Reds Internals: Searching and better searching with Node.js and Redis

No, I didn’t forget a letter.

This is part 16 of my Node / Redis series. The previous part was Redis and Node.JS Slug out: In-process variables and remotely stored data.

Reds is a Node module that implements a Redis-based search engine. It uses a number of natural language processing algorithms to provide more than an exact search. It was originally written by TJ Holowaychuk a few years ago, but, in normal TJ style the module is quick, not-overly-complicated (just about 360 lines with JSDoc comments!) and works great.

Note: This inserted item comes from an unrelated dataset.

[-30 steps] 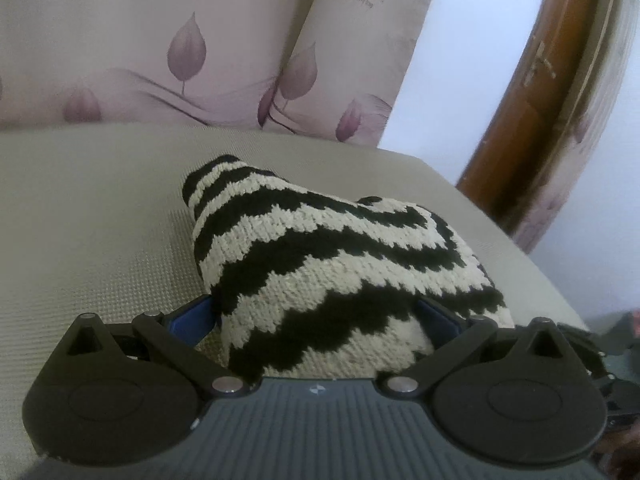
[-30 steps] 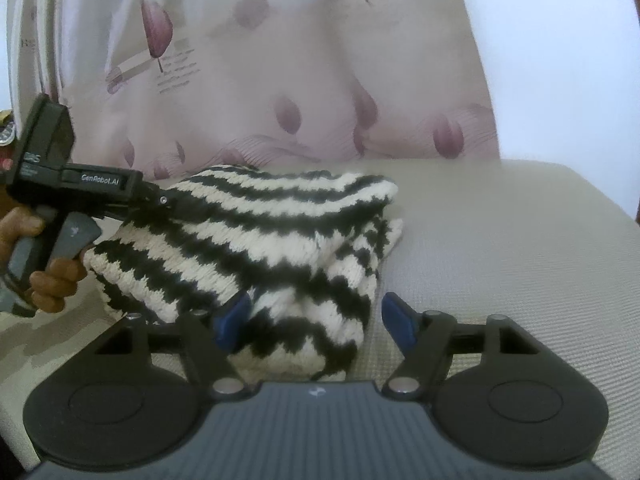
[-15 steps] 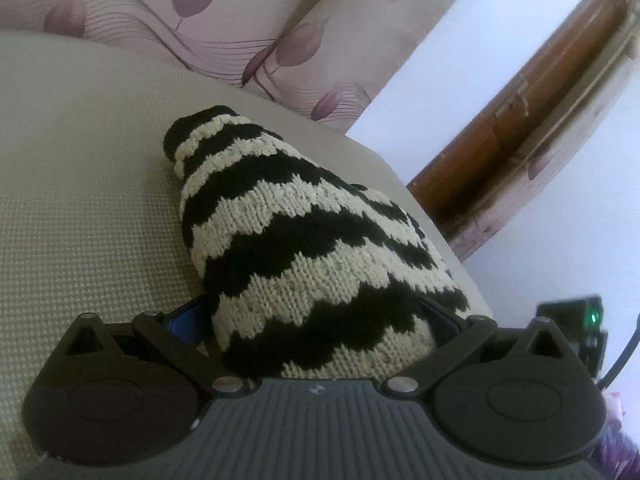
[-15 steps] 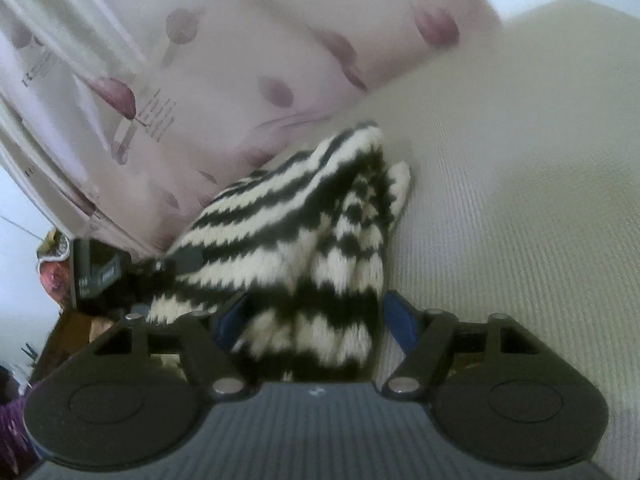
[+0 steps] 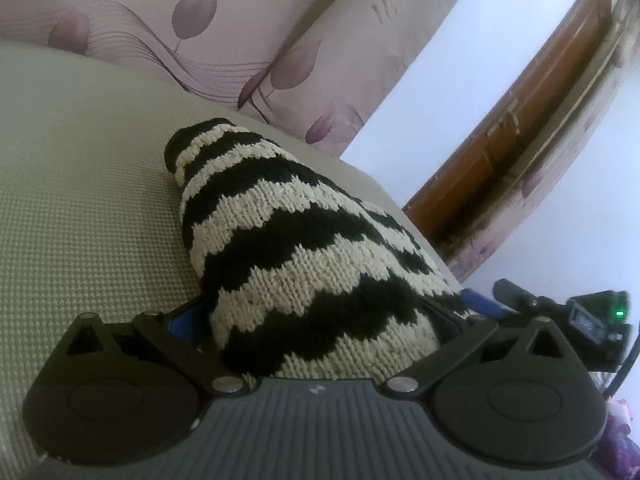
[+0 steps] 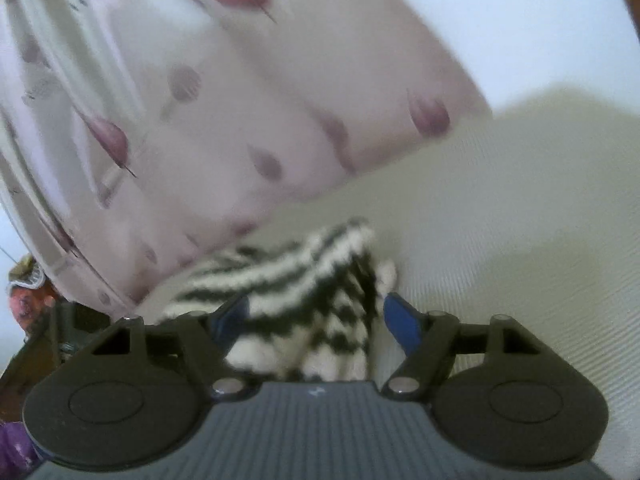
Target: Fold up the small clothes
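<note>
A black-and-cream striped knit garment (image 5: 304, 264) lies bunched on the beige cushion (image 5: 88, 208). My left gripper (image 5: 320, 312) has its jaws spread wide with the knit bulging between the blue pads; the pads are mostly hidden by it. In the blurred right wrist view the same knit (image 6: 304, 304) sits between the spread jaws of my right gripper (image 6: 316, 316), and its right blue pad (image 6: 402, 320) stands clear of the cloth. The right gripper's body (image 5: 576, 320) shows at the left view's right edge.
Floral pink-and-white curtains (image 5: 200, 32) hang behind the cushion. A brown wooden door frame (image 5: 520, 132) stands at the right. The cushion's edge drops off to the right (image 5: 420, 236). More beige cushion (image 6: 500, 220) stretches right of the knit.
Both cameras have tilted and swung. The right gripper has pulled back, so the knit looks smaller in its view. The jaws stay as wide as before.
</note>
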A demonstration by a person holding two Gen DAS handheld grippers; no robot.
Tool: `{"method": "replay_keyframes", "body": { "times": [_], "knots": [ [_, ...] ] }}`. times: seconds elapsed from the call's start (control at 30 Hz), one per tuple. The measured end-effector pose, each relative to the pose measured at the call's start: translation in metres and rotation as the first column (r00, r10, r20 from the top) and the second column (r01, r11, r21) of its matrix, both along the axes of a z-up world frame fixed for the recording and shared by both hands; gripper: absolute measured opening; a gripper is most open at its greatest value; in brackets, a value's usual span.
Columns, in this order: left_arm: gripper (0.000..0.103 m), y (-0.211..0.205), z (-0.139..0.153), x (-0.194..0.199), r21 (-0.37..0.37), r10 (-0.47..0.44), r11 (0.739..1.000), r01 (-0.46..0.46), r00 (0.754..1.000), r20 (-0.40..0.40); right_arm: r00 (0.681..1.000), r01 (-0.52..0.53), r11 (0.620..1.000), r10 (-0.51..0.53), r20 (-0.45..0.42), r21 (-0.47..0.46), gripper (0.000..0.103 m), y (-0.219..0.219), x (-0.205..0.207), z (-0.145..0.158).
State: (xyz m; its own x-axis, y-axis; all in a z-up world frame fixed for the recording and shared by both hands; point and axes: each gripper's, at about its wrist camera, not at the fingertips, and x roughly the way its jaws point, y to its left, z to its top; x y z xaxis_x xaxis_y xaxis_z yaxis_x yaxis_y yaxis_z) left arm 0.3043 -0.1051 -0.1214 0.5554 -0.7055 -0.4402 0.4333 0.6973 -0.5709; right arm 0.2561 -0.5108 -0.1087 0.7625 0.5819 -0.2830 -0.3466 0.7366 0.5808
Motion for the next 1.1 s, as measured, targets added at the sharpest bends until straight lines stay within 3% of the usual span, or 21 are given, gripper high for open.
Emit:
{"method": "replay_keyframes", "body": {
  "times": [0.17,0.27,0.37,0.4,0.47,0.6,0.77,1.1],
  "knots": [
    [0.103,0.005,-0.002,-0.018,-0.024,0.061,0.998,-0.061,0.998,0.013,0.997,-0.063,0.994,0.058,-0.059,-0.093,0.051,0.023,0.011,0.004],
    [0.103,0.006,-0.001,-0.031,-0.014,0.110,0.994,-0.109,0.993,0.044,0.993,-0.086,0.995,0.081,-0.083,-0.051,0.050,0.029,0.020,-0.004],
    [0.103,0.006,0.003,-0.042,0.008,0.144,0.989,-0.145,0.985,0.097,0.992,-0.109,0.990,0.103,-0.070,-0.089,0.016,0.043,0.018,-0.009],
    [0.103,0.006,0.005,-0.047,0.017,0.154,0.987,-0.157,0.980,0.123,0.995,-0.098,0.989,0.093,-0.044,-0.114,0.013,0.046,0.014,-0.006],
    [0.103,0.003,0.008,-0.055,0.028,0.157,0.986,-0.163,0.975,0.158,0.998,-0.055,0.981,0.057,0.008,-0.185,0.012,0.047,0.002,0.002],
    [0.103,-0.008,0.010,-0.062,0.067,0.104,0.991,-0.118,0.976,0.190,1.000,-0.008,0.967,0.014,0.022,-0.256,0.011,0.038,-0.014,-0.002],
    [0.103,-0.014,0.008,-0.059,0.102,0.095,0.988,-0.115,0.978,0.188,0.999,-0.022,0.992,0.016,-0.049,-0.127,0.013,0.028,-0.001,-0.016],
    [0.103,-0.014,0.006,-0.053,0.110,0.091,0.988,-0.109,0.983,0.157,1.000,-0.012,0.981,0.006,-0.029,-0.193,0.022,0.033,-0.038,-0.001]
  ]
}}
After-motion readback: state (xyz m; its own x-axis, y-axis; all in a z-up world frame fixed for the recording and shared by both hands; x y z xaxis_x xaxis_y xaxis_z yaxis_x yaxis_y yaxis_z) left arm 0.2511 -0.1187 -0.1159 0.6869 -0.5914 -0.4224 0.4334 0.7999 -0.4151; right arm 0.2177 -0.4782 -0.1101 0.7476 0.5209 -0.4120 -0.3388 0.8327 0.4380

Using Reds couldn’t be simpler. You first have to create a search with a namespace:

search = reds.createSearch(‘my-search-namespace’);

Then you index your items:

search.index(‘This is my string of text. The text can be of long or short length.’, ‘id-to-indexed-thing’);
search.index(‘This is my other text string.’, ‘id-to-other-indexed-thing’);

Finally, you can query your items:

search.query(‘string’).end(function(err, ids){ … });

How does this work internally?

Before we get into the nitty-gritty of how reds stores things in Redis, we should first understand the processing that goes on to both the queries and the indexed item.

Let’s take two strings as examples:

This is my string of text. The text can be of long or short length.
This is my other text string.

The first thing that happens is to split up the string by words, it’s a simple regexp. Then the module removes any “stop words.” Stop words are insignifigant words in a search string that likely won’t matter — “a,” “in,” “of”, etc. After stripping the stop words, each word is stemmed, that is that the words are reduced to the simplest for — removing plurals, past tense, etc. This produces an array of words that are fairly recognizable. Our two strings look like this after processing:

[ ‘thi’, ‘string’, ‘text’, ‘the’, ‘text’, ‘long’, ‘short’, ‘length’ ] //’This is my string of text. The text can be of long or short length.’
[ ‘thi’, ‘text’, ‘string’ ] //’This is my other text string.’

Next the words are converted to metaphone strings. Metaphones are how the words “sound.” It’s a fairly complicated phonetic algorithm, but think of it doing things like: — Removing silent E’s — Converting soft K’s to C’s — Diphthongs are simplified
After this conversion, the string is looking more-and-more unrecognizable.

{ thi: ‘0’,
string: ‘STRNK’,
text: ‘TKST’,
the: ‘0’,
long: ‘LNK’,
short: ‘SHRT’,
length: ‘LNK0’ } //’This is my string of text. The text can be of long or short length.’

{ thi: ‘0’, text: ‘TKST’, string: ‘STRNK’ } //’This is my other text string.’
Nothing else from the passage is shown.